What prompted the President’s closure decision
The recent move by President Weah to announce the reopening of worship centers came after heavy criticisms from some religious leaders who argued that the ban infringed on their constitutional rights, which guarantee freedom of worship.
The religious leaders argue that the closure of religious centers was unnecessary because they are capable of following preventive health protocols including strict adherence to social distancing and frequent hand-washing as unfavorably compared to marketplaces and that have been struggling to follow these health guidelines.
In his remarks on the reopening of religious centers, President Weah told the Liberian people that his decision was done in consultation with religious leaders themselves.
President Weah said: “Following calls from religious leaders, Churches, and Mosques are considered to commence their operations beginning Sunday, May 17, 2020, with 25 percent of the regular worship-hour occupancy for each service at a time, which will allow for social distancing and other protocols such as the use of face coverings and hand-washing to be observed.”
What has been healthcare workers reaction
President Weah’s decision to allow the reopening religious centers has apparently angered frontline health workers, particularly those from the Montserrado Country health team struggling to combat the rising incidence of the COVID-19 in Liberia.

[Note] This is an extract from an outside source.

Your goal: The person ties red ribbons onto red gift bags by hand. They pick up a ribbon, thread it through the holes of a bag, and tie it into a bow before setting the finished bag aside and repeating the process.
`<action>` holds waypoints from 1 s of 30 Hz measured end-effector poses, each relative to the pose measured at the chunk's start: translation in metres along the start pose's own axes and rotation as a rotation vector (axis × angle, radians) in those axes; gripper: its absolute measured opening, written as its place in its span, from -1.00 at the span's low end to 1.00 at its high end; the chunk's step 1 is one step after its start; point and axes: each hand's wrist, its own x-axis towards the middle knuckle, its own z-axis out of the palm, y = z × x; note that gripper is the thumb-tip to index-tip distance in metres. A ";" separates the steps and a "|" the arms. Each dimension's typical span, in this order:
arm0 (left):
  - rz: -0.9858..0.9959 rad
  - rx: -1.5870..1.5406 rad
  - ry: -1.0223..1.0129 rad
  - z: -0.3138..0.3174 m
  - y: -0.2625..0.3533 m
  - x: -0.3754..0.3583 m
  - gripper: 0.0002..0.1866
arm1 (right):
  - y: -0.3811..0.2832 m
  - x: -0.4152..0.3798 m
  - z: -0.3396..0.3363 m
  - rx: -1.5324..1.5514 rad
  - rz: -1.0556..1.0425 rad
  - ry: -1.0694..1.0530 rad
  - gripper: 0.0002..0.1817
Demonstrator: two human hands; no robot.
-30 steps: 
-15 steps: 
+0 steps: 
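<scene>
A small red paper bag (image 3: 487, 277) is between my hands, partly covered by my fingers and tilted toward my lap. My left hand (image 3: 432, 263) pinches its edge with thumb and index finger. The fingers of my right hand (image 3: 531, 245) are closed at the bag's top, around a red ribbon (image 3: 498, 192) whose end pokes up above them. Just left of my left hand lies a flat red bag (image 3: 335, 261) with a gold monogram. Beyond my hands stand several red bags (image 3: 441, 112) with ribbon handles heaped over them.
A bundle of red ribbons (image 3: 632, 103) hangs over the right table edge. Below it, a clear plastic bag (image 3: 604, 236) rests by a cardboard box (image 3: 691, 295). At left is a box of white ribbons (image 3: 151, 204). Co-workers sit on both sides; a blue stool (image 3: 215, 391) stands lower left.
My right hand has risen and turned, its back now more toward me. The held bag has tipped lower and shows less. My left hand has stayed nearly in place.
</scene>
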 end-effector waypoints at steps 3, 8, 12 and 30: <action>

Montserrado, which is the most populated county in Liberia, continues to be the country’s worst-hit region, accounting for more than half of the total confirmed cases.
”We are seeing an increase in cases because people are not following the preventive measures and yet, the government has decided to make the situation worse,” said health care workers who spoke to this paper on conditions of anonymity.
Healthcare workers predict that the future appears dim under current circumstances and, many are of the opinion that reopening churches and mosques will reverse the gains that have been made.
“Now that religious centers are about to reopen, we are back to that same exponential trajectory in March, a situation which, in return, put a strain on the country’s already struggling health care system that has already been dealt cruel financial and psychological blows from the first wave. And it is going to happen because we have limited security personnel to enforce the wearing of masks and social distancing protocol in religious centers. Once these measures are being disregarded in public, it will happen in the churches and mosques,” maintained the healthcare workers.